Proprio nella prospettiva del suo amabile e trascinante protagonista sta la fresca intuizione del film, mutuata con intelligenza dalla sua origine di monologo teatrale – Bashir Lazhar di Évelyne de la Chenelière – e adattata perfettamente sul volto sereno, dolente e per certi versi defilippiano di Mohamed Fellag (l’aggettivo suona tutt’altro che a sproposito, se si considera che apice del suo curriculum sul palcoscenico fu l’Oreste Campese de L’arte della commedia): personaggio contemporaneamente forte e fragilissimo, Lazhar è l’alfiere ideale di una generazione a metà fra conservatorismo e anticonformismo, capace tanto di ricorrere a un benefico ceffone quanto – nel commovente epilogo – al conforto di un abbraccio, gesti speculari eppure dall’identica finalità, ed entrambi proibiti dal protocollo.

Pur non rinunciando al fattore coinvolgimento, Falardeau decide di giocare di sottrazione, con pochi e sobri interventi pianistici di Martin Léon, con una macchina a mano morbida e confidenziale, con una fotografia (di Ronald Plante) tutta virata sul bianco e sui colori freddi a rappresentare non solo il lungo, mesto e infecondo inverno, ma anche l’asettica purezza di un’infanzia mantenuta coercitivamente immacolata.

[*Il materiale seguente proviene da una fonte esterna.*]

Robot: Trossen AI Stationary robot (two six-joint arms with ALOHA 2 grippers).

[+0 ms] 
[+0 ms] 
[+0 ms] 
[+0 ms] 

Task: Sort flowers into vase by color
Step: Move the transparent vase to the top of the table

Insomma, Monsieur Lazhar non è – né vuole essere – un punto di vista inedito sull’universo scuola, ma si presenta innocentemente come una candida e gentile favola sulla sopravvivenza – proprio come quella letta in aula da Lazhar nel suo ultimo giorno di lavoro – dove è soltanto con il tempo, con la pazienza e con la cooperazione che si può imparare, come gli studenti di Lazhar, a capire la differenza fra un crisantemo (in Occidente, fiore solitamente associato alla morte e al cordoglio) e una crisalide.